This cash balance does not reflect approximately $2.0 million due from Casterra's outstanding
customers, the majority of which were received in the second
quarter of 2025. It also excludes the expected proceeds from the
sale of Lavie Bio's assets and the MicroBoost AI for Ag
tech-engine to ICL, a transaction expected to close in the second
quarter of 2025 subject to completion of customary closing
conditions.
REHOVOT, Israel, May 21, 2025
/PRNewswire/ -- Evogene Ltd. (NASDAQ: EVGN) (TASE:
EVGN), a leading computational biology company aiming to
revolutionize the development of life-science-based products, today
announced its financial results for the first quarter ended
March 31, 2025.
Mr. Ofer Haviv, Evogene's
President and CEO, stated: "As part of our ongoing strategy to
build a more capital-efficient and value-driven business model,
Evogene is focusing on two key priorities: unlocking the full
potential of our ChemPass-AI tech-engine in the
pharmaceutical sector, and generating cash flow and strategic value
from our subsidiaries. These efforts are designed to accelerate
near-term monetization opportunities while reinforcing our
long-term growth trajectory.
"We've made significant progress in advancing ChemPass-AI
tech-engine, our proprietary AI platform for small molecule drug
discovery. Over the past quarter, we sharpened its value
proposition for the pharma and biotech industries, with a clear
focus on addressing a core challenge—designing highly potent, novel
compounds that meet complex multi-parameter requirements. An
example of our unique ChemPass-AI offering is the foundation
model developed in collaboration with Google Cloud, at the core of
our lead-optimization activity. Trained on an unparalleled dataset
of approximately 38 billion molecules, this model expands our
ability to discover structurally unique and clinically relevant
compounds, significantly improving the likelihood of success in
preclinical and clinical stages. This positions ChemPass-AI
as a differentiated and commercially attractive solution for pharma
partners seeking next-generation discovery capabilities.

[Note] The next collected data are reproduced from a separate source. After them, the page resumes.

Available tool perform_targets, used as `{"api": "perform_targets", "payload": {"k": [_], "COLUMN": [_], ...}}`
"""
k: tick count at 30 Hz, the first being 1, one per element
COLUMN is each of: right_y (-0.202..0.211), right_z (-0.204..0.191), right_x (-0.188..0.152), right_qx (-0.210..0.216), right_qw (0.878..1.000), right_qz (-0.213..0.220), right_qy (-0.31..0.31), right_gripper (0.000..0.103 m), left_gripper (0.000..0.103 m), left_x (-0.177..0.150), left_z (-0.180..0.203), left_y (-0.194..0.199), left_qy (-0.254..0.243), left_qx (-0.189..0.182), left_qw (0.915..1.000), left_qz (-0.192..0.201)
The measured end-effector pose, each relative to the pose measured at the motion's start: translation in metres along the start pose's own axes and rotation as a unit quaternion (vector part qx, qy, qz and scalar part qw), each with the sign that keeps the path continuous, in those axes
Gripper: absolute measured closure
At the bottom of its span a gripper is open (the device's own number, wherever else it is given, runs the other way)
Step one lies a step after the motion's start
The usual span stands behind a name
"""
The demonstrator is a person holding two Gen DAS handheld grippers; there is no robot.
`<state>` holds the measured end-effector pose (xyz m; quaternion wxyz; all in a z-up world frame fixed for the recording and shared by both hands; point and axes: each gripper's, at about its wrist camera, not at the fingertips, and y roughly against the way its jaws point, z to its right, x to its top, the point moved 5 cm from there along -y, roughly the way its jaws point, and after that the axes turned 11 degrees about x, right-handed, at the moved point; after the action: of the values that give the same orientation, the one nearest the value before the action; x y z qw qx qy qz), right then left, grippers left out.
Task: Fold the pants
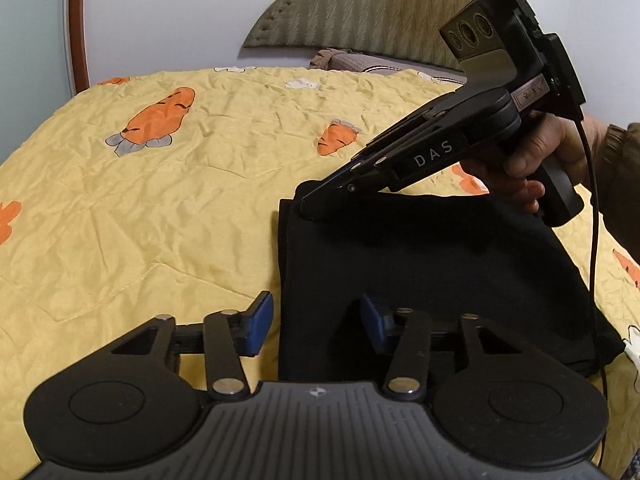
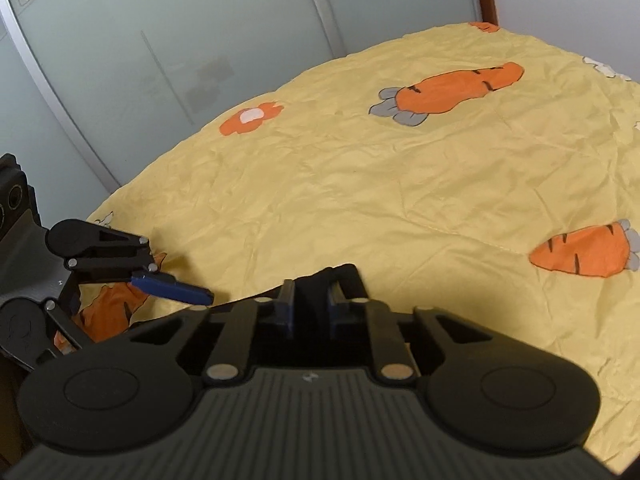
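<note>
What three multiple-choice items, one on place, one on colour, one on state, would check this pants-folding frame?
1. Where do the pants lie?
A. on the yellow bedspread
B. on the floor
C. on a chair

2. What colour are the pants?
A. red
B. white
C. black

3. How does the right gripper stand?
A. wide open above the bed
B. shut on the pants
C. out of view

Key: 1 A, the dark folded cloth rests on the carrot-print spread; 2 C, the fabric is black in both views; 3 B, its tips pinch the far corner while the left gripper straddles the near edge, open.
</note>
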<state>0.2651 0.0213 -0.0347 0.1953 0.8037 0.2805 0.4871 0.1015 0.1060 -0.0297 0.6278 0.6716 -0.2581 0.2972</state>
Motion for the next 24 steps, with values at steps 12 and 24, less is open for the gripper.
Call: {"api": "perform_targets", "payload": {"k": [12, 24], "right_y": [-0.029, 0.063], "right_z": [-0.011, -0.072], "right_x": [0.018, -0.028], "right_qx": [-0.064, -0.150], "right_qw": [0.997, 0.981], "right_qz": [-0.023, 0.115], "right_qy": [0.041, -0.029], "right_gripper": [0.092, 0.070], "left_gripper": [0.058, 0.058], "left_x": [0.000, 0.016], "left_z": [-0.015, -0.021], "left_y": [0.000, 0.019], "left_qy": [0.016, 0.045], "left_qx": [0.031, 0.012], "left_qw": [0.9991, 0.9989], "left_qz": [-0.024, -0.005]}}
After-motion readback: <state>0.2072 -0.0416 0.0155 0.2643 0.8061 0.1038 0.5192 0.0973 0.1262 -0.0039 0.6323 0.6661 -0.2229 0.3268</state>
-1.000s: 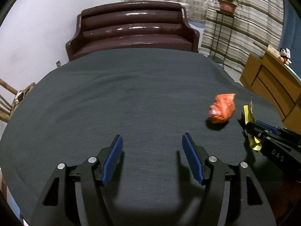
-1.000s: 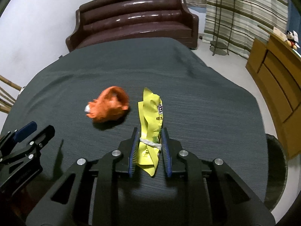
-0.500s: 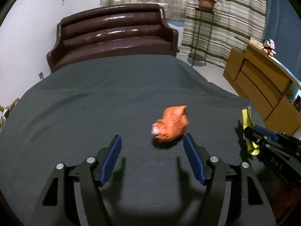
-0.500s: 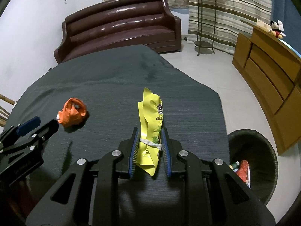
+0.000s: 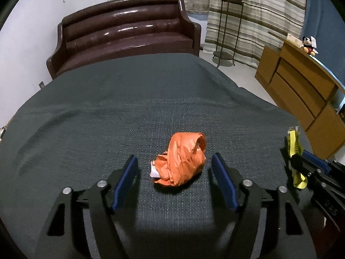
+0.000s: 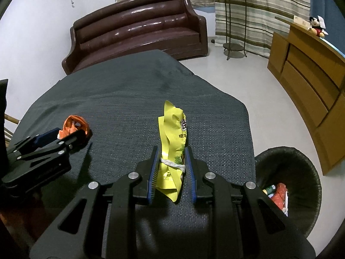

"In parallel, we are taking concrete steps to generate value
from our subsidiaries. In April, we announced the acquisition of
the majority of Lavie Bio's operations by ICL. This transaction is
expected to generate value for Evogene in two ways: directly,
through the sale of MicroBoost AI for Ag and indirectly,
through dividends. We can also envision long-term upside for
Evogene from certain existing collaboration agreements which remain
in Lavie Bio and are not part of the transaction. We continue to
explore similar strategic opportunities across our subsidiary
portfolio, with the goal of unlocking shareholder value and
supporting our broader mission through disciplined execution."
"We are confident that these strategic initiatives will drive
sustainable growth and position Evogene for long-term success in
the evolving life sciences landscape," Mr. Haviv
concluded.
Subsidiaries Updates:
Lavie Bio Ltd. – a leading ag-biologicals
company that develops microbiome-based, novel bio-stimulant and
bio-pesticide products, utilizing Evogene's MicroBoost
AI tech-engine.
- April 21, 2025 – announced the
acquisition of most of the activity of Lavie Bio by ICL, for
$15.25 million in value. In addition,
ICL will acquire MicroBoost AI for Ag, for approximately
$3.5 million. Lavie Bio will redeem
the prior SAFE investment, made by an ICL affiliate.
- Acquisition completion is expected during Q2 2025, following
completion of customary and regulatory closing conditions.
Casterra Ag Ltd. – focuses on developing integrated
solutions for large-scale castor bean farming, utilizing GeneRator
AI tech-engine.
- Delivery of approximately 250 tons of castor seeds to a partner
in Africa — surpassing the
approximately 215 tons delivered in entire 2024.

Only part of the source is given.